In the second verse, Bowie switches back to talking in first-person, and we realize that the alienation he describes is the reality of his own life as well. We get a sense that the lines between real life and the movies have been blurred, as though the alienation makes him feel like he`s watching his life roll in front of his eyes instead of living it. And the images in this life-movie get jumbled up into meaningless mumbo-jumbo, where nothing is real anymore and everything has been incorporated into a capitalistic system that turns it all into a profit-making spectacle. Mickey Mouse, the symbol of pop culture, used to be something fresh, but now is just a cash cow. The workers used to strike for their rights and carry the hope of a revolution, but now they strike for fame, while Lennon (or Lenin – the way Bowie sings it allows hearing it both ways), who was supposed to offer them something more authentic, has also been incorporated and put on sale. The next couplet attacks the people who go on holiday resorts like Ibiza and the Norfolk Broads, accepting these temporary substitutes for Paradise instead of trying to transform life into something better – they are likened to hordes of mice with no awareness of their own. Maybe he`s also telling us that the other mice in the record – Mickey Mouse and the girl with the mousy hair – will also end up like that. And the last couplet might be Bowie`s comment on the 1971 immigration act, which restricted immigration into England and was another nail in the coffin of the dream of universal utopia. The dog and clowns are both symbols of outsiders in Bowie`s work, and here they are once again kicked out. Bowie then expresses his frustrations as an artist who wishes to write something new but realizes that everything he writes falls back into the same old patterns, back to the stories about sailors fighting and lawmen beating up the wrong guy. His last attempt to pull himself up to Mars fails once again, and its fall is accompanied by kettle drums, which bring to mind Kubrick`s 2001, the last movie that tried to offer us something new. But this movie is now three years old, and its cavemen have already gone.

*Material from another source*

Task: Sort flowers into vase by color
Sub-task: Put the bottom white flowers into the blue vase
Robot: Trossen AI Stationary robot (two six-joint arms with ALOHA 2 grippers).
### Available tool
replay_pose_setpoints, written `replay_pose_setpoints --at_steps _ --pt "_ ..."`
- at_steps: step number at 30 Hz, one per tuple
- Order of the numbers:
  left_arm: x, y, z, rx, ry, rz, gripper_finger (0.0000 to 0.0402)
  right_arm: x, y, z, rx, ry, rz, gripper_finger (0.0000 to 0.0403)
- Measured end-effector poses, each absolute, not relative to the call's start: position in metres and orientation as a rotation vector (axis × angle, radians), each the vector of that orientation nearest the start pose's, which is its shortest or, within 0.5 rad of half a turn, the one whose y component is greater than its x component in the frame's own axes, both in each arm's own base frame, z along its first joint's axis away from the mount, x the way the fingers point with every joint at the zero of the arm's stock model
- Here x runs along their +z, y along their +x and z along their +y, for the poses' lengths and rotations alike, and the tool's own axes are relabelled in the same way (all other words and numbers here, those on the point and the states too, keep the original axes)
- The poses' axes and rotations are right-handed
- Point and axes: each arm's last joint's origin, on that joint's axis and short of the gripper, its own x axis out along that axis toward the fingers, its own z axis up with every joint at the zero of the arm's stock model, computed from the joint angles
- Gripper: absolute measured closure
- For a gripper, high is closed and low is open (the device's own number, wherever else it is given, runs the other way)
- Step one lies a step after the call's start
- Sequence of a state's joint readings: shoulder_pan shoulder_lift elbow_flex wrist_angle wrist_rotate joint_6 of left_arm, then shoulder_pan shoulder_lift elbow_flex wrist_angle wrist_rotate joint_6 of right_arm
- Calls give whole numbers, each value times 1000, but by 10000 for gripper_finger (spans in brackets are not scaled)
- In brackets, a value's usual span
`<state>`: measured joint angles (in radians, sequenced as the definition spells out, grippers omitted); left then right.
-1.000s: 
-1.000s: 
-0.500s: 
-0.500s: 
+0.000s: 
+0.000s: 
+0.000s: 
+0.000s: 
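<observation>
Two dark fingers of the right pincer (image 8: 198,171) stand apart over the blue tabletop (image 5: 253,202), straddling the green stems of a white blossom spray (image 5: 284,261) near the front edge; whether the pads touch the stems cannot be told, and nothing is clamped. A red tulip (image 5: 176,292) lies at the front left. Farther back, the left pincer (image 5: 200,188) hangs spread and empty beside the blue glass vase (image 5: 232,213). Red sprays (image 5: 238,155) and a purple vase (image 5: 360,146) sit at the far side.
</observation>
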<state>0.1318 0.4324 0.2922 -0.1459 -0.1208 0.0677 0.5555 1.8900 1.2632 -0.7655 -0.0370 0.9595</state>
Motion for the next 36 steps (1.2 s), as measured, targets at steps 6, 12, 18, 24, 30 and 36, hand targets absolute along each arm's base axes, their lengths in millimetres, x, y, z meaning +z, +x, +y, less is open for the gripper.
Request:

This, then, is how Bowie sees youth culture in 1971. After the flowering of the sixties, when it seemed like the possibilities were endless and every month would bring something new and exciting with it, suddenly it feels like things have grinded to a halt and nothing is real any more. The need has arrived for a new messiah, someone who can take youth culture out of this quagmire. But if this messiah wants to offer something new to the kids, he will have to appear like he`s coming from beyond this world. Will he come from Mars? We didn`t need to wait long to find out.

In 1973, when Bowie was already the man from Mars, he shot several promos to some of his more famous records, each accentuating his alien image. `Life on Mars?` was arguably the best.